**Task prompt:** Everything in the data below is left aside except the lines from the one containing "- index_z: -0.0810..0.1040" through the one containing "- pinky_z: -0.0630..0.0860"; repeat those exactly.

═════ Records supplied ═════

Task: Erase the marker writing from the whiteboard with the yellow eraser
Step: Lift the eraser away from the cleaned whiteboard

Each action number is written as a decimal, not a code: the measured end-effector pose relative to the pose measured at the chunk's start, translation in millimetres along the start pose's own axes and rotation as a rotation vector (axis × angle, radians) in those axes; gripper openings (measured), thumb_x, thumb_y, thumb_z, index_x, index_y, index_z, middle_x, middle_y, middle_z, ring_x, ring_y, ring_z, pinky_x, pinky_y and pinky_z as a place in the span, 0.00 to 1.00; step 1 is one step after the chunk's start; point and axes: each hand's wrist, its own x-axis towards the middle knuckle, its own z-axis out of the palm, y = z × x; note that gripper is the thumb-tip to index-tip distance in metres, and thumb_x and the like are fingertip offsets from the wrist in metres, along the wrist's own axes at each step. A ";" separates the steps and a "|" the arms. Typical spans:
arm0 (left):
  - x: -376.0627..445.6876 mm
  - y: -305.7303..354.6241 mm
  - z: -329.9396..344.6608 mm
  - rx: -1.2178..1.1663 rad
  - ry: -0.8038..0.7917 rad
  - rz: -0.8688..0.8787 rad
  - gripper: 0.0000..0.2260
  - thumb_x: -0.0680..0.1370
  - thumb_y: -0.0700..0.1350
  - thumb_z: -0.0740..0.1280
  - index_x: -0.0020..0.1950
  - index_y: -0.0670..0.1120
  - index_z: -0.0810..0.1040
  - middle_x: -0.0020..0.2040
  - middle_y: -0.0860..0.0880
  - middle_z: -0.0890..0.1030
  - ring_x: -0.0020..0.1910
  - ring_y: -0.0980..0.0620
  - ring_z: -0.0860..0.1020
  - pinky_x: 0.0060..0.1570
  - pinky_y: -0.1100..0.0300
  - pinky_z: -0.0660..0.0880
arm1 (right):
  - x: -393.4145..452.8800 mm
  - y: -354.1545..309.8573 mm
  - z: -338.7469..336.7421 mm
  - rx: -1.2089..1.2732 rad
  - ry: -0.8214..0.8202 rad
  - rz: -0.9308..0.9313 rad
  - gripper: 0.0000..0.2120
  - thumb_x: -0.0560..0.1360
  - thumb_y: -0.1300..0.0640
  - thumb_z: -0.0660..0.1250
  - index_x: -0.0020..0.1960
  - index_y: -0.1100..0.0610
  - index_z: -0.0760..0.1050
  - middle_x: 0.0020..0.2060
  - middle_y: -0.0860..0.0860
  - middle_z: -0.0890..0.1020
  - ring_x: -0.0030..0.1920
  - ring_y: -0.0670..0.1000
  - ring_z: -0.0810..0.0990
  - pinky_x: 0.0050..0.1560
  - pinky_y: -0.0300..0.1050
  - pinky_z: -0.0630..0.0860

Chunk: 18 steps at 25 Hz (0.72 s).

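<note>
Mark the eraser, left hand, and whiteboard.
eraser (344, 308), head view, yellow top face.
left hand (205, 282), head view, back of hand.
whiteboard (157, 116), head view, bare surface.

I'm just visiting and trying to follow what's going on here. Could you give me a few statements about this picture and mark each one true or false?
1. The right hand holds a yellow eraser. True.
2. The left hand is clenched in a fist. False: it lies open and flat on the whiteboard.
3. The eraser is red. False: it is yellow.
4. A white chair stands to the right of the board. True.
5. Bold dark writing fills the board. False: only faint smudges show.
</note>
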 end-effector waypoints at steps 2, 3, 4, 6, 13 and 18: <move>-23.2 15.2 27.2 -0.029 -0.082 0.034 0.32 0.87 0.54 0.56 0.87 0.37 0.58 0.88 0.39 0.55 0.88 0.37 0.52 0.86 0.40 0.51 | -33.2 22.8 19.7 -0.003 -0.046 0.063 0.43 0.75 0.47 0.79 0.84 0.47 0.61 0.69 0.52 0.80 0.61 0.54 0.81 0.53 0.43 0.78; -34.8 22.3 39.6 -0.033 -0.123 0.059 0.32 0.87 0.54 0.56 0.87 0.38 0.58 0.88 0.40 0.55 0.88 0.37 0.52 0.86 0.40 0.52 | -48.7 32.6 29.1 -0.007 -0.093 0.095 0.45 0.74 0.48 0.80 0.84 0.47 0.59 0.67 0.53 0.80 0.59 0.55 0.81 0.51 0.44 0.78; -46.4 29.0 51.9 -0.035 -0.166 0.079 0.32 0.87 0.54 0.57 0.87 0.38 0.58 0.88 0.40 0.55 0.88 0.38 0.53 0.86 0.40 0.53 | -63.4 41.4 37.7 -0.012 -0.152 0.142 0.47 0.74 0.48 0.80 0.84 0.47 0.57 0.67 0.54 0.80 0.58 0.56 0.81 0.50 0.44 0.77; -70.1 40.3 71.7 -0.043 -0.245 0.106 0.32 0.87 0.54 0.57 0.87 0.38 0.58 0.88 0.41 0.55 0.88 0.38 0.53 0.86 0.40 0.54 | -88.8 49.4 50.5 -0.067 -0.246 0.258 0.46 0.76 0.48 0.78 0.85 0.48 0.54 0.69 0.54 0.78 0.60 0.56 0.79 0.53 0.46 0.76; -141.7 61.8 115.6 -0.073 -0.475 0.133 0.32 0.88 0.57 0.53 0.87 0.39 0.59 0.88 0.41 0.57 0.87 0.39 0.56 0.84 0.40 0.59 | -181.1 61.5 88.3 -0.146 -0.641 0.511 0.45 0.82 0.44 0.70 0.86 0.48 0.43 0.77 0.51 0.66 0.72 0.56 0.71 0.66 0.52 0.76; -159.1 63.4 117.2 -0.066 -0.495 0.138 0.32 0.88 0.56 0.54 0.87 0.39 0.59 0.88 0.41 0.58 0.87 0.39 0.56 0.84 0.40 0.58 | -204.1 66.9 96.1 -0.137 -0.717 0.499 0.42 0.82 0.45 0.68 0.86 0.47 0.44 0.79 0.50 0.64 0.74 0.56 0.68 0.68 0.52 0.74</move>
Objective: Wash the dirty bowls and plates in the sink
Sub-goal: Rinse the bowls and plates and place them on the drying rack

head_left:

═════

**Solution to this task:**
  - index_z: -0.0810..0.1040
  - middle_x: -0.0020..0.2040
  - middle_y: -0.0860..0.0880
  - middle_z: -0.0890..0.1030
  - ring_x: -0.0020..0.1910
  - ring_y: -0.0980..0.0620
  - ring_z: -0.0860..0.1020
  - pinky_x: 0.0060..0.1570
  - pinky_y: -0.1100..0.0300
  - pinky_z: -0.0660..0.0880
arm1 (right):
  - x: -393.4145..452.8800 mm
  - y: -354.1545..309.8573 mm
  - z: -338.7469..336.7421 mm
  - rx: -1.2089..1.2732 rad
  - ry: -0.8214..0.8202 rad
  - rz: -0.9308..0.9313 rad
  - gripper: 0.0000..0.2120
  - thumb_x: -0.0560..0.1360
  - thumb_y: -0.1300..0.0640
  - thumb_z: -0.0660..0.1250
  - index_x: -0.0020..0.1960
  - index_y: -0.1100..0.0610
  - index_z: -0.0760..0.1050
  - middle_x: 0.0020..0.2060
  - middle_y: -0.0860..0.0860
  - middle_z: -0.0890..0.1020
  - ring_x: -0.0030..0.1920
  - ring_y: -0.0670..0.1000
  - ring_z: -0.0810..0.0990
  - pinky_x: 0.0050..0.1560
  - pinky_y: -0.0300..0.1050
  - pinky_z: -0.0630..0.0860

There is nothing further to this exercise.